Instructions to follow:
What you hand back must match the listing exactly.

Supplied material:
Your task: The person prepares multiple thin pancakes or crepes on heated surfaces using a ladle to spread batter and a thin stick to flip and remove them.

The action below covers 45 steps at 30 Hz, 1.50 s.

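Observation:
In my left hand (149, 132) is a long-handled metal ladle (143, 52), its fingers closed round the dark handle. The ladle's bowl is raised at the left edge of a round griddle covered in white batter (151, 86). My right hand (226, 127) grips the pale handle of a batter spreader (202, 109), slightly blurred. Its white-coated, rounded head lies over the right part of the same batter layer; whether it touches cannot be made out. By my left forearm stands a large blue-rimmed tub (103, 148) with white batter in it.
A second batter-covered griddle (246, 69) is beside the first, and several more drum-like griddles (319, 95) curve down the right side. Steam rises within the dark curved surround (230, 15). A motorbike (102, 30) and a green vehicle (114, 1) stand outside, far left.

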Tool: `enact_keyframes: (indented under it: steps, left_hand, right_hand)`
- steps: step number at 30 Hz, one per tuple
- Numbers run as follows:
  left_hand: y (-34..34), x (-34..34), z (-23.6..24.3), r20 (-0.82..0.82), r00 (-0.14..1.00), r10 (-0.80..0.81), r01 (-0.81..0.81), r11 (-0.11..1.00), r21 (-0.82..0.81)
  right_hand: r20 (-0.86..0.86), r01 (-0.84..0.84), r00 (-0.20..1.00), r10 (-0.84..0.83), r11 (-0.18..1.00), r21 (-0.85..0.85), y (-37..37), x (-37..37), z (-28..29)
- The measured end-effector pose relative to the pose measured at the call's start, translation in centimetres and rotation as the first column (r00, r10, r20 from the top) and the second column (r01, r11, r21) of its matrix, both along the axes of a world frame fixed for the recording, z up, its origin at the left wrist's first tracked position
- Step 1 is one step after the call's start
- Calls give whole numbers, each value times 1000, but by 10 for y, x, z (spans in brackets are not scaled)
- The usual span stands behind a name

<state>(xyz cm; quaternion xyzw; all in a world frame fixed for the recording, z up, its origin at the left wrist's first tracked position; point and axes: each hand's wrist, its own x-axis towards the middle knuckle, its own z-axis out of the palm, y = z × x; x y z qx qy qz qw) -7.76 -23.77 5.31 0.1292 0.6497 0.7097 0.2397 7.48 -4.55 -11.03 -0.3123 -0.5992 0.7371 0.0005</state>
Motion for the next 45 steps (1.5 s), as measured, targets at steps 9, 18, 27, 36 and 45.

Exercise solution:
Your task: The person prepares multiple thin pancakes or crepes on heated surfaces using a ladle to spread batter and a thin stick to flip and remove them.

The action below covers 45 steps at 30 Hz, 1.50 s.

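Observation:
In my left hand (149, 132) is a long-handled metal ladle (143, 52), its fingers closed round the dark handle. The ladle's bowl is raised at the left edge of a round griddle covered in white batter (151, 86). My right hand (226, 127) grips the pale handle of a batter spreader (202, 109), slightly blurred. Its white-coated, rounded head lies over the right part of the same batter layer; whether it touches cannot be made out. By my left forearm stands a large blue-rimmed tub (103, 148) with white batter in it.
A second batter-covered griddle (246, 69) is beside the first, and several more drum-like griddles (319, 95) curve down the right side. Steam rises within the dark curved surround (230, 15). A motorbike (102, 30) and a green vehicle (114, 1) stand outside, far left.
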
Tool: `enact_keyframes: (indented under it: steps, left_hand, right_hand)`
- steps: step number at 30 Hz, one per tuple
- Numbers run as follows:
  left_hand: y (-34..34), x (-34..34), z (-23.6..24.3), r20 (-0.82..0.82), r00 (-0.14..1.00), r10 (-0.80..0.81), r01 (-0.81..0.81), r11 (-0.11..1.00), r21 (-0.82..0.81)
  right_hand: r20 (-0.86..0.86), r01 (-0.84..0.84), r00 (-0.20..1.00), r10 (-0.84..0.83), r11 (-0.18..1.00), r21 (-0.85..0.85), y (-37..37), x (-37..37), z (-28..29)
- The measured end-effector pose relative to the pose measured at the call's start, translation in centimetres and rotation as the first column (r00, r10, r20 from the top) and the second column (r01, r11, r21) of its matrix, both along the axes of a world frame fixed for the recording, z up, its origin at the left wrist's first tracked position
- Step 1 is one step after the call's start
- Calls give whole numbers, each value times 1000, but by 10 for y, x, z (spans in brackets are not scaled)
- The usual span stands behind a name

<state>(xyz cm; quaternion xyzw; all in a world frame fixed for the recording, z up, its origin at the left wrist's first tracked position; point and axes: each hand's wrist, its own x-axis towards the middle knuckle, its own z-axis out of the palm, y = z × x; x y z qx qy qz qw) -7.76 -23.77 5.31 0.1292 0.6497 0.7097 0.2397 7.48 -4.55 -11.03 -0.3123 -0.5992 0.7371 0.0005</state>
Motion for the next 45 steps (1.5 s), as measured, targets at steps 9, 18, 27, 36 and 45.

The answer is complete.